Given information ->

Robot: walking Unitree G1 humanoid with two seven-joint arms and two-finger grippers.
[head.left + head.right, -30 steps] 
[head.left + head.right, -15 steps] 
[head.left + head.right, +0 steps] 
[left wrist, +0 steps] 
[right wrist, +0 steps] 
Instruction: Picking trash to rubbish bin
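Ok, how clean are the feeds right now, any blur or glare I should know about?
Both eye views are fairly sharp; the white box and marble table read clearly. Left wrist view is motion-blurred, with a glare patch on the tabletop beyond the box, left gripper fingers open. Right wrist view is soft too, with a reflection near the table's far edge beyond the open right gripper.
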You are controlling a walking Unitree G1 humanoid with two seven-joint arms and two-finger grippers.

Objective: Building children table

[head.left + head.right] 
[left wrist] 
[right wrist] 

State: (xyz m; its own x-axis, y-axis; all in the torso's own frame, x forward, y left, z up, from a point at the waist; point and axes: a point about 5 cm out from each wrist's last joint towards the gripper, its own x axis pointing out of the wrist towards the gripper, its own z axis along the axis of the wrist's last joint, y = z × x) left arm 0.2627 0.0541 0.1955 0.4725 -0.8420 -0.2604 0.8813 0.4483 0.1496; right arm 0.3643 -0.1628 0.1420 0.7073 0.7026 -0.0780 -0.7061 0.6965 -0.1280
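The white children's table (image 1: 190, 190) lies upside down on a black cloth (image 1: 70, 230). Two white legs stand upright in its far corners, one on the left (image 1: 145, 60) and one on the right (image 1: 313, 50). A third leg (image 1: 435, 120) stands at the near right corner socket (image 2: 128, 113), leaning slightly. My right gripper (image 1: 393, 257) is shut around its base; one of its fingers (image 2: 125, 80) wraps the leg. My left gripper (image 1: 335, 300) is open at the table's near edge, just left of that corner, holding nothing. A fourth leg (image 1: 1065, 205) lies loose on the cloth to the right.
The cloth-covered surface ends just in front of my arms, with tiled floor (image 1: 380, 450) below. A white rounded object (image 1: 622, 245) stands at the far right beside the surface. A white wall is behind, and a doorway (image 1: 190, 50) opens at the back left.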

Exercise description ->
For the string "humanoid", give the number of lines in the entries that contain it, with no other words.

Result below ->
2